Mayor pays $750k for rural land
MAYOR Tom Tate paid $750,000 for two blocks of land near Beaudesert which could help his former media adviser Simone Holzapfel out of a tight spot with a mortgagee.
Cr Tate added the 6.4ha at Gleneagle to his register of interests last week, after the sales were settled on August 20.
One block, the smaller of the two at 1.46ha, was purchased through one of the Mayor’s companies, Noblecote Pty Ltd, while he bought the 5.84ha parcel in his own name with wife Ruth.
The land was owned by Bromelton Paddock, a company linked to former Tate staffer and prominent political lobbyist Ms Holzapfel, her husband Matt Robinson and colourful Sydney businessman Jim Byrnes.
The couple and their companies have been locked in two court battles with mortgage holder Weldev Capital, which claims it is owed more than $1.5 million and is seeking possession of the couple’s 126ha Gleneagle property, claiming they defaulted on the mortgage agreement. The couple is defending the claims.
Cr Tate yesterday said he planned to allow cattle to graze on his new properties, next to the disputed land, and accused the Bulletin of “malice” for asking questions about the issue.
“It’s a private matter and the land is outside the city,” he said in an email via his media adviser.
Court documents show Ms Holzapfel and Mr Robinson were hoping the sale of their land to Cr Tate would cover a payment to Weldev Capital but that the lender initially refused to release its mortgage over the blocks.
The mortgage on those blocks has been released, however the dispute is ongoing for the remainder of the land.

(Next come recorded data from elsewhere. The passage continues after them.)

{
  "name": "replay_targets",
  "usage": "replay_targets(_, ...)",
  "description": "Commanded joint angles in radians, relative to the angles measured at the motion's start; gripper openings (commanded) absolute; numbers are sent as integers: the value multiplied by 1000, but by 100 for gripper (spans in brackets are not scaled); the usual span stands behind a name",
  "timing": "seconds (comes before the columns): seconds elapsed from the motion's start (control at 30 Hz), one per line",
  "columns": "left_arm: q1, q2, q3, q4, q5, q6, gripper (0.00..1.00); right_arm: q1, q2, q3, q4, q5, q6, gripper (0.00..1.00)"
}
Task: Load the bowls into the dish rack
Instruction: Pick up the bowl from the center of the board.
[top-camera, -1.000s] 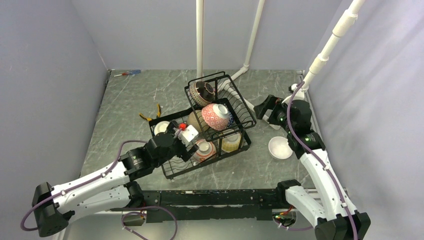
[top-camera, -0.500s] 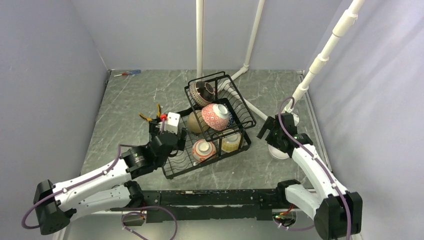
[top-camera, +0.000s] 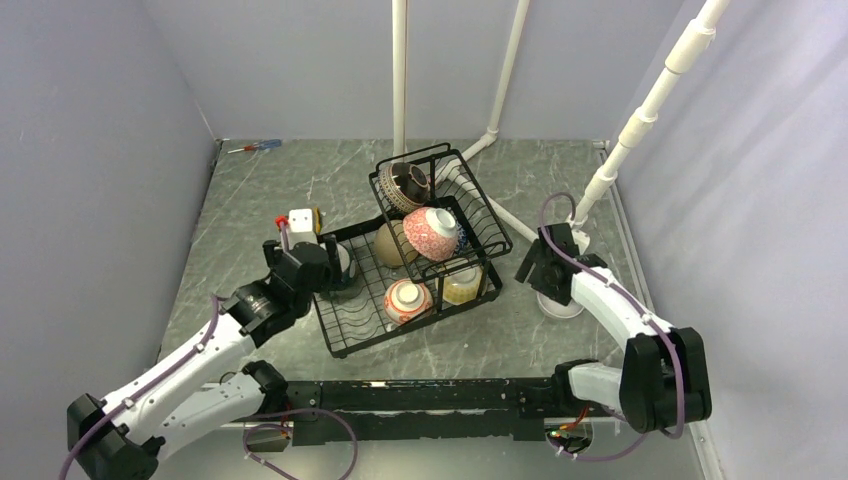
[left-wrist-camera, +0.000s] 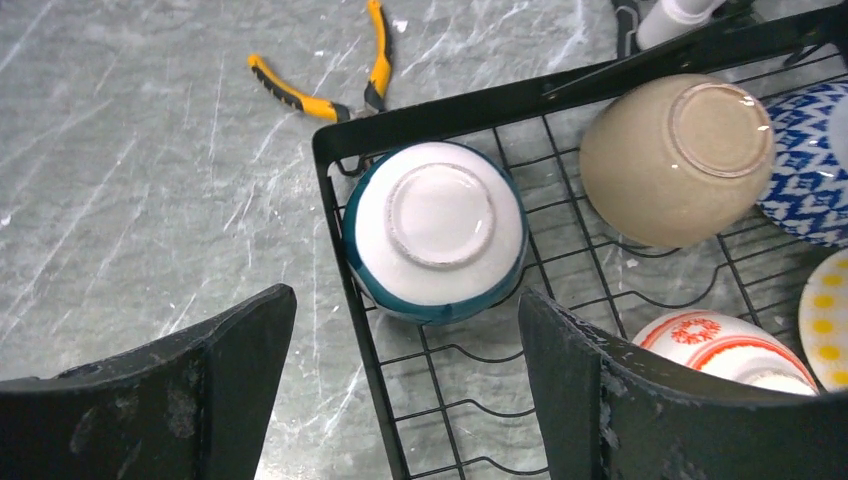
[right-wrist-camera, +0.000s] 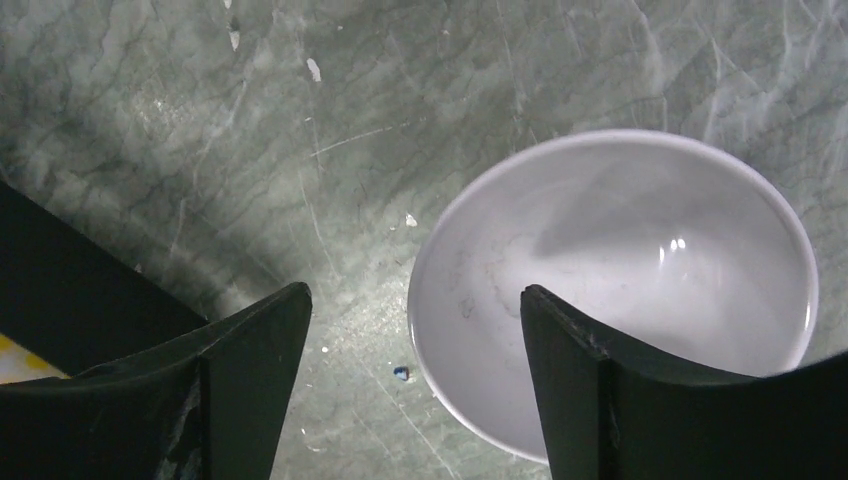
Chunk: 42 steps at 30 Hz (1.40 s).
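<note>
The black wire dish rack (top-camera: 345, 345) holds several bowls. A brown striped one (top-camera: 403, 185) and a pink-red one (top-camera: 431, 233) sit in its upper basket. A tan bowl (left-wrist-camera: 680, 150), a red-white bowl (top-camera: 408, 298) and a yellow dotted bowl (top-camera: 462, 283) lie in the base. A teal-rimmed bowl (left-wrist-camera: 437, 230) rests upside down in the rack's left corner. My left gripper (left-wrist-camera: 405, 300) is open above that corner, straddling the rack's rim (left-wrist-camera: 345, 250) just short of this bowl. A white bowl (right-wrist-camera: 620, 270) stands upright on the table to the right of the rack. My open right gripper (right-wrist-camera: 415, 295) straddles its rim, one finger over the inside.
Yellow-handled pliers (left-wrist-camera: 320, 90) lie on the table just behind the rack's left corner. A screwdriver (top-camera: 255, 146) lies at the back left. White pipes (top-camera: 400, 70) rise behind the rack and along the right wall (top-camera: 650, 100). Grey walls enclose the table.
My left gripper has drawn back from the rack's middle to its left corner. My right gripper has swung from the back right down over the white bowl. Both jaws have narrowed slightly.
</note>
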<state>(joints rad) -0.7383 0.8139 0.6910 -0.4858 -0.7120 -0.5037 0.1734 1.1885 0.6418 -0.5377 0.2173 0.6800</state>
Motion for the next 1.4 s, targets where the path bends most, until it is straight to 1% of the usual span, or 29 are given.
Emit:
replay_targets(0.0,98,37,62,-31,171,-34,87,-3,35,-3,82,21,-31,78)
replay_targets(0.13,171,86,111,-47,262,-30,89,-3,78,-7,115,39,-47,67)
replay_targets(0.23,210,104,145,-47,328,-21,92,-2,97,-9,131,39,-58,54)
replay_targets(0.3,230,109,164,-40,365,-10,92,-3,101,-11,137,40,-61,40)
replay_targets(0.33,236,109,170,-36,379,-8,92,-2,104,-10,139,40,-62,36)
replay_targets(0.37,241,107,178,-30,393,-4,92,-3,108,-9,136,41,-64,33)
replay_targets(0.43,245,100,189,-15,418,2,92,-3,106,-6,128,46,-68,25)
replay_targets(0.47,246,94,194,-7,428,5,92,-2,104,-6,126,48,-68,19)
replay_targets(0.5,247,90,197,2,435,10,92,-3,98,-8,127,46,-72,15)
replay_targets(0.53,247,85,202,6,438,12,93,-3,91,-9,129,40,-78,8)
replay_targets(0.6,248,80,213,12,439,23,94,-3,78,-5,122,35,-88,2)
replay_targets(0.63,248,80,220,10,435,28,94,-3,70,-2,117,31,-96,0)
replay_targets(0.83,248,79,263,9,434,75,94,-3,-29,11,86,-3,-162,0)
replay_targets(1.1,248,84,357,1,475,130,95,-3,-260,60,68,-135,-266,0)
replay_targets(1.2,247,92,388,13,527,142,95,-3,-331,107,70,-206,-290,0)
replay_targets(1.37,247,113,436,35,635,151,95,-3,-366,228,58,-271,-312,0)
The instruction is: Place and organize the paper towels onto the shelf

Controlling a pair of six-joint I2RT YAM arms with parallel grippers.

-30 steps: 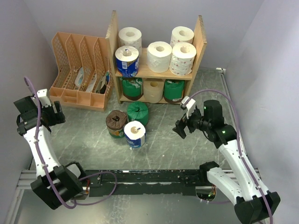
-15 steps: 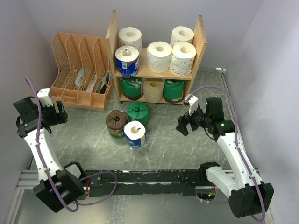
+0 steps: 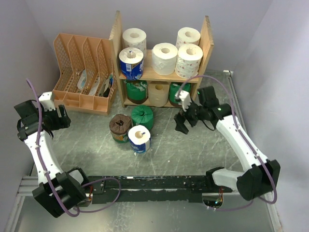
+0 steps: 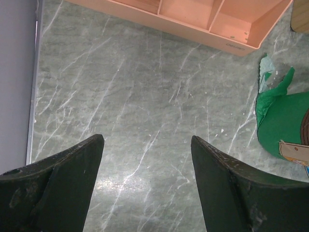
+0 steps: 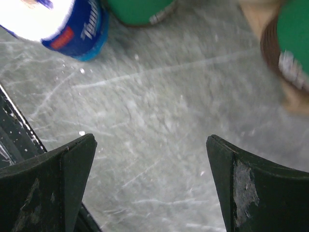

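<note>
The table (image 3: 87,145) is grey-green stone-look with pale veins, closed in by plain lilac-grey walls on three sides. At the back stands the shelf (image 3: 208,36), with a peach organizer (image 3: 84,72) touching its left panel. Five rolls fill the top tier, four white or patterned and one blue; the lower tier holds two green rolls with a cream one between them. Three more stand together on the table in front of the shelf: a brown roll (image 3: 120,128), a green roll (image 3: 142,117) and a blue roll (image 3: 139,138), the blue one nearest the arms.

The left arm bends up along the left wall, and the left gripper (image 3: 59,118) hangs over bare table just before the organizer, fingers spread wide with nothing between them. The right arm reaches in from the right, elbow near the shelf's right foot. The right gripper (image 3: 182,123) points towards the three loose rolls, near them but apart, jaws fully spread and empty. Its wrist view is blurred; a brown and green shape at the right edge may be another roll.
</note>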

The Bulletin has contacted the couple for comment.
Court documents reveal Ms Holzapfel and Mr Robinson took out the Weldev mortgage on their land so they could repay most of a $1.2 million debt to billionaire developer Bob Ell.
Ms Holzapfel’s PR firm Shac Communications worked on a campaign backed by Mr Ell to convince the NSW Government to build the new Tweed Hospital at his Kings Forest development.
Neither Ms Holzapfel nor her company Shac Communications is registered to lobby on behalf of Mr Ell.
Shac is the subject of Federal Court wind-up action over a $129,000 tax debt, with
a hearing into that case adjourned last week and set to be heard on October 5.
The couple have multiple mortgages on parts of their Gleneagle land, including two registered on the largest block, which was the venue for their wedding, attended Mayor, last year.
As well as the $1.38 million loan from Weldev against that block, Sydney firm Lehne Investments has a second mortgage over it, relating to a $1.05 million loan.
Weldev and Lehne also have mortgages over a neighbouring 4.6ha block where Bromelton Paddock has applied to build a 50-lot housing estate.
Mortgage documents show Lehne loaned Bromelton another $1.05 million in January to secure that mortgage under a six-month loan with interest rates up to 20 per cent.
A third financier, AET Corporate Trust, also holds caveats by the on the land with the development application on it, claiming they hold an unregistered mortgage for it.
Lehne Investments director Walter Lehne, 75, is a previous director of a company called OrgasmCD, which in 2000 released a compilation called “Come Again” featuring 69 sound effects gleaned from porno films.
The Mayor has recorded his material interest in seven properties, ranging from his riverfront home and neighbouring land at Bundall, which is on the market and could reach $9 million, to a run-down threebedroom home near the Nerang train station he bought last year for $430,000.